• [WHAT YOU NEED TO DO]
Look for the line that has "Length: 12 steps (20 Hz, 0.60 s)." in the material below; please repeat it and every line after it, exactly, up to and including the line that has "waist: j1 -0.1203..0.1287", and nothing else.
★ ★ ★ ★ ★ ★ ★
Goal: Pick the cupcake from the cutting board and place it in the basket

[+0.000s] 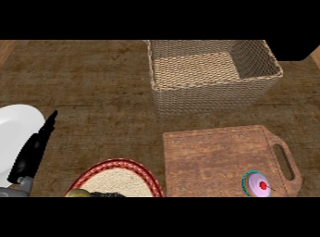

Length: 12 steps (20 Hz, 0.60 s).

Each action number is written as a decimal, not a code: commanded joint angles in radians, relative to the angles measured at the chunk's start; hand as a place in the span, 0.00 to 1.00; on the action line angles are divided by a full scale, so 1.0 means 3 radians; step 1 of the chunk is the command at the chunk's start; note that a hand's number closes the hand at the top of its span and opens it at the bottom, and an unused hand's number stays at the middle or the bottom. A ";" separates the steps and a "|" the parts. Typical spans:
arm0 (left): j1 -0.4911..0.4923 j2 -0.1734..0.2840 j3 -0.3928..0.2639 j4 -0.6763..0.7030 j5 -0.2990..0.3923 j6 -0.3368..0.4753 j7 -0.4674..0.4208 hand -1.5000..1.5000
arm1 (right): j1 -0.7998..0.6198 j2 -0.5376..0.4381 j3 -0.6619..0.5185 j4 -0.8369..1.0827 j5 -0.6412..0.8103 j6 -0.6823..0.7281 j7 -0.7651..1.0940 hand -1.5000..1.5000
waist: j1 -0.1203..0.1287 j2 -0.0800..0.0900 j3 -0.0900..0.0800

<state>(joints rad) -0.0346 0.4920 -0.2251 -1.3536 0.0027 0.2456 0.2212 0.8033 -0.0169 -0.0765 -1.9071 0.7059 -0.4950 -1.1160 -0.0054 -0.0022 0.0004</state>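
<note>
Plainly, the cupcake is seen at the lower right of the frame, on the cutting board, untouched. It is best approached from above and lifted straight before being carried to the basket at upper centre. The left hand, fingers straight, is held at the lower left beside a white plate; no right hand is shown.

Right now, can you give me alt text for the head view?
A pink-frosted cupcake with a red cherry sits near the front of a brown wooden cutting board; a woven wicker basket stands behind it. At left, the left hand rests beside a white plate.
</note>
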 commanded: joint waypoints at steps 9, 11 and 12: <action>-0.0083 -0.0171 0.0166 0.0136 -0.0156 -0.0100 -0.0033 0.50 | -0.0484 0.0051 0.0171 0.0292 0.0476 -0.0317 0.0132 0.00 | -0.0001 0.0008 -0.0002; -0.0077 -0.0088 0.0236 0.0086 -0.0096 -0.0220 0.0024 0.50 | -0.0675 -0.0001 0.0123 0.0435 0.0504 -0.0353 0.0144 0.00 | 0.0006 0.0008 -0.0001; -0.0085 -0.0092 0.0184 -0.0199 -0.0162 -0.0154 0.0245 0.50 | -0.0745 0.0000 0.0087 0.0543 0.0476 -0.0383 0.0163 0.00 | 0.0015 0.0004 0.0001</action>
<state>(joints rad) -0.0296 0.4641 -0.1848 -1.3738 -0.0377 0.2115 0.2378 0.6619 -0.0392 -0.0588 -1.8145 0.8376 -0.5638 -1.0334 -0.0070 -0.0035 -0.0128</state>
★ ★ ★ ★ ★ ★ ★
• [ANSWER SECTION]
Length: 12 steps (20 Hz, 0.60 s).

Each action number is written as a decimal, not a code: commanded joint angles in radians, relative to the angles measured at the chunk's start; hand as a place in the span, 0.00 to 1.00; on the action line angles are divided by a full scale, so 1.0 means 3 radians; step 1 of the chunk is the command at the chunk's start; note that a hand's number closes the hand at the top of its span and opens it at the bottom, and an unused hand's number stays at the middle or the bottom. A ";" separates the steps and a "|" the parts. Typical spans:
arm0 (left): j1 -0.4911..0.4923 j2 -0.1734..0.2840 j3 -0.3928..0.2639 j4 -0.6763..0.7030 j5 -0.2990..0.3923 j6 -0.3368..0.4753 j7 -0.4674..0.4208 hand -1.5000..1.5000
arm1 (right): j1 -0.7998..0.6198 j2 -0.5376..0.4381 j3 -0.6619..0.5185 j4 -0.8369..1.0827 j5 -0.6412..0.8103 j6 -0.6823..0.7281 j7 -0.7651..1.0940 hand -1.5000..1.5000
waist: j1 -0.1203..0.1287 j2 -0.0800..0.0900 j3 -0.0900..0.0800

No additional response is needed to complete this exercise.